### Work task
Each line of the records below that holds "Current" should be returned.

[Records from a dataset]
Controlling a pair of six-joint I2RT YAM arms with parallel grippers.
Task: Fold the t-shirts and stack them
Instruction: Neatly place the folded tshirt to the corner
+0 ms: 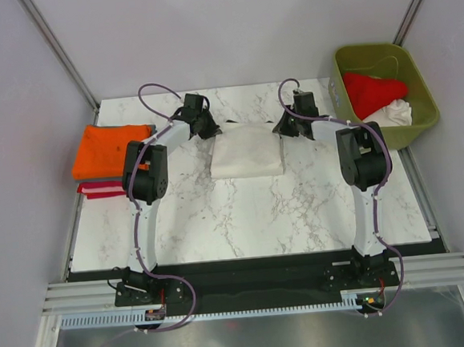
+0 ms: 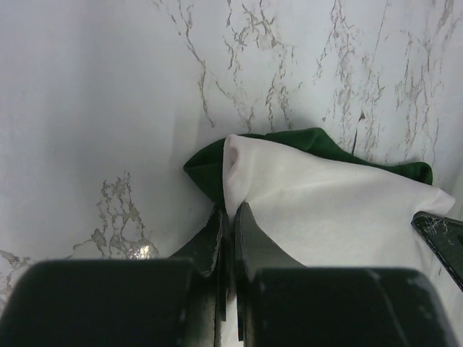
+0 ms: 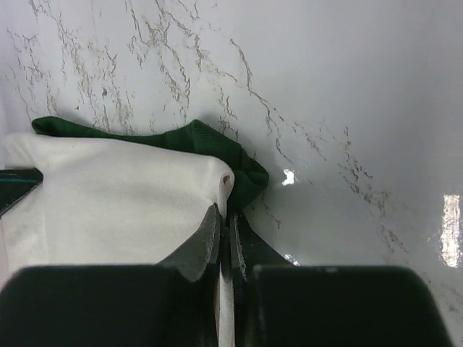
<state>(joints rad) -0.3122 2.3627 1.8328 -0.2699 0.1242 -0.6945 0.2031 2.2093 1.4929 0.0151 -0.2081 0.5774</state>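
Camera overhead: the cream tee lies folded flat on the far middle of the table. My left gripper is at its far left corner and my right gripper at its far right corner. An orange tee rests on a lower red tee at the table's left edge. The bin off the far right corner holds a red tee and a white tee. Left wrist camera: my jaws are clamped together on a pinched-up fold of the cream corner, with a green sleeve poking out beneath and behind it. Right wrist camera: my jaws likewise squeeze the opposite cream corner, the other sleeve bunched just beyond the tips.
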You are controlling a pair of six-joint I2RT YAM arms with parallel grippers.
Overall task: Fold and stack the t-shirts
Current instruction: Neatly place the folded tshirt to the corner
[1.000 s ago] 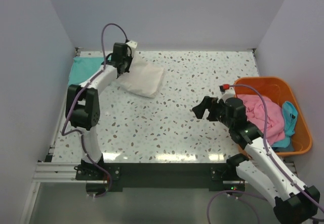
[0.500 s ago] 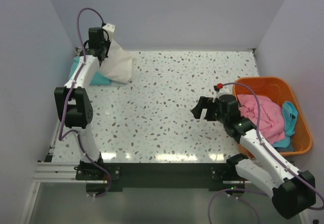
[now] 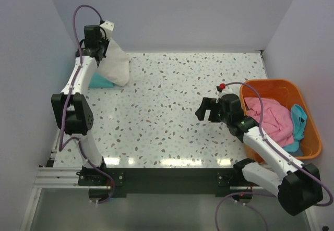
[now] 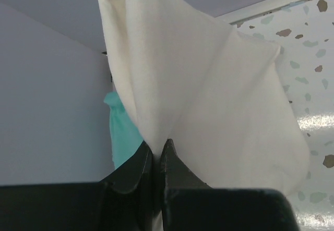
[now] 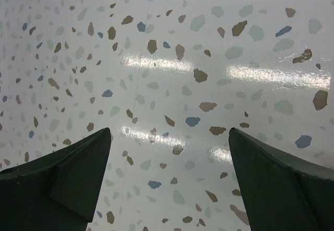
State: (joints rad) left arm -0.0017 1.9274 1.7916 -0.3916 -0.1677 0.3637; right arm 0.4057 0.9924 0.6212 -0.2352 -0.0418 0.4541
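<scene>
Hanging up at the far-left corner is the folded cream t-shirt (image 3: 116, 67), a top fold pinched tight in the left claw (image 4: 155, 155). Its bottom end droops over the teal t-shirt (image 3: 98, 81) lying flat on the speckled counter (image 3: 172, 95); can't tell if they touch. Over on the right, a pink t-shirt (image 3: 269, 119) and a blue one (image 3: 298, 119) are heaped in the orange basket (image 3: 271, 85). Just left of it the right claw (image 5: 169, 132) hovers, spread wide with nothing in it.

my left gripper (image 3: 103, 47) swung up into the upper left corner, cream shirt (image 3: 116, 67) lifted along, now hanging over the teal shirt (image 3: 98, 81), my right gripper (image 3: 205, 109) edged slightly left
</scene>
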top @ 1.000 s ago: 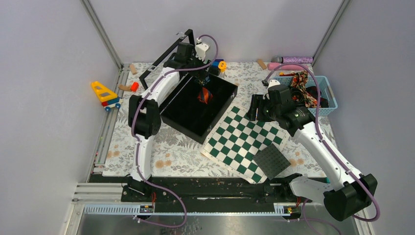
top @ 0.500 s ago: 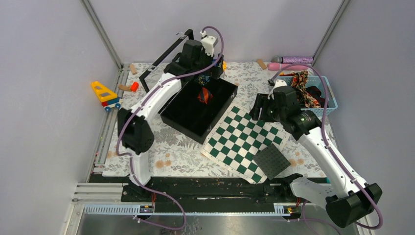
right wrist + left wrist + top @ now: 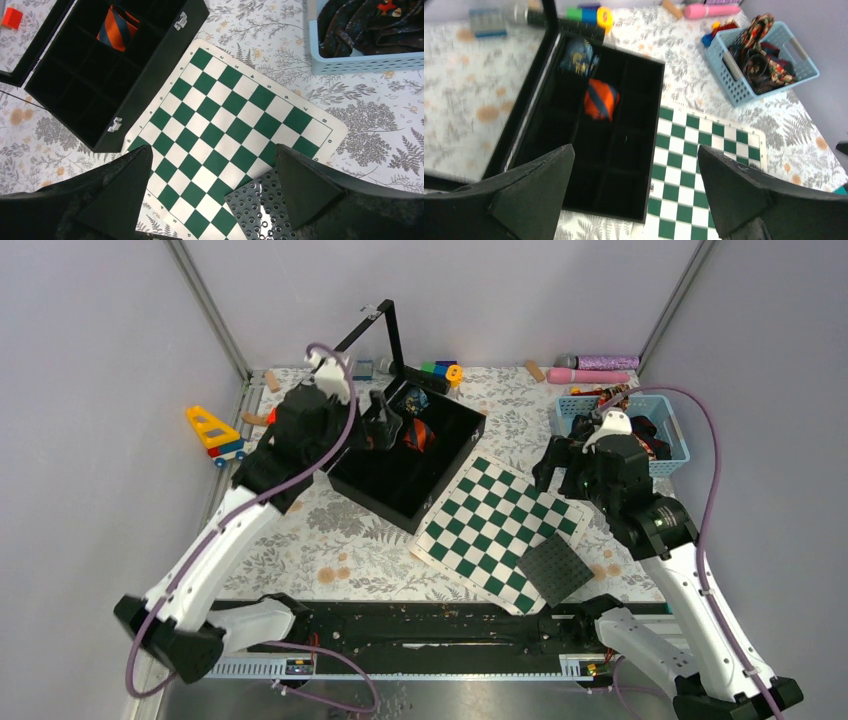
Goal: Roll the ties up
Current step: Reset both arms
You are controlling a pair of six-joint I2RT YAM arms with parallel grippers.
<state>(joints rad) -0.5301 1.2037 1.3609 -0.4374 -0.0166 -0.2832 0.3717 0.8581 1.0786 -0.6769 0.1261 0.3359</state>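
We count navy tie [image 3: 578, 56], striped tie [image 3: 601, 99] rolled in box [image 3: 624, 150] upper-left; loose ties [image 3: 764, 70] wait in basket [image 3: 735, 86] upper-right. Left gripper [image 3: 635, 150], right gripper [image 3: 212, 149] spread wide, empty.

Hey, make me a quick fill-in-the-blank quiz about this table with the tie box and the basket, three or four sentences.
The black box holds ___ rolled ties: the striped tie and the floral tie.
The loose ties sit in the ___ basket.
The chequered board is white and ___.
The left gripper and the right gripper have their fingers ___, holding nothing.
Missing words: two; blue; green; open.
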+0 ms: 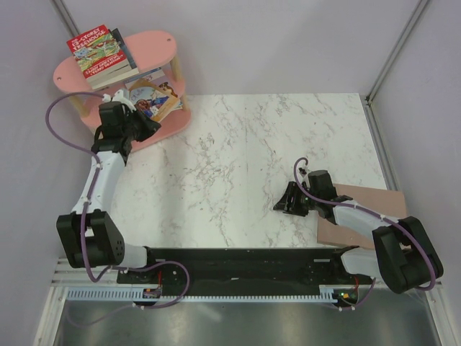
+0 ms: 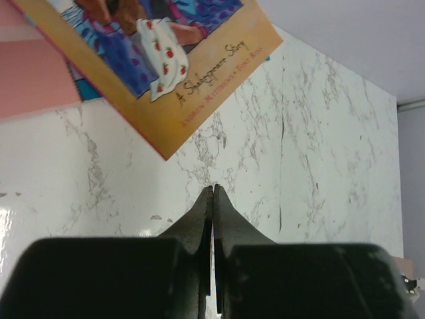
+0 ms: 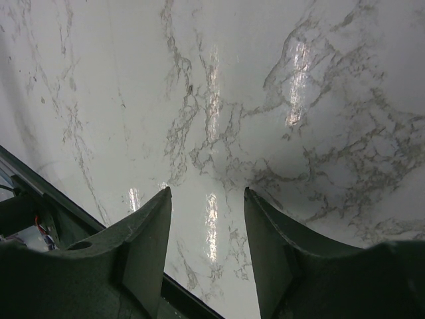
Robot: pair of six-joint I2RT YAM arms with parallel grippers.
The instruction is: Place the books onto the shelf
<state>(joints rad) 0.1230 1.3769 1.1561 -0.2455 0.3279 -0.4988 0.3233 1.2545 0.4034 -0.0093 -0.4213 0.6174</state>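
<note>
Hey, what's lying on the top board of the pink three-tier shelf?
A red cartoon treehouse book lies face up on the pink oval top board, topping a small stack. Of the books under it only edges show; their covers are hidden.

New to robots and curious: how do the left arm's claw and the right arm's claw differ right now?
The left gripper has its fingers pressed shut; the right gripper holds them apart. The left gripper reaches far out to the pink shelf, near an orange book; the right gripper sits close in beside the brown board, over the marble table. Both are black, two-fingered and empty.
</note>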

### Answer section
Current instruction: Neatly place the folded tshirt to the corner
Current step: Reset both arms

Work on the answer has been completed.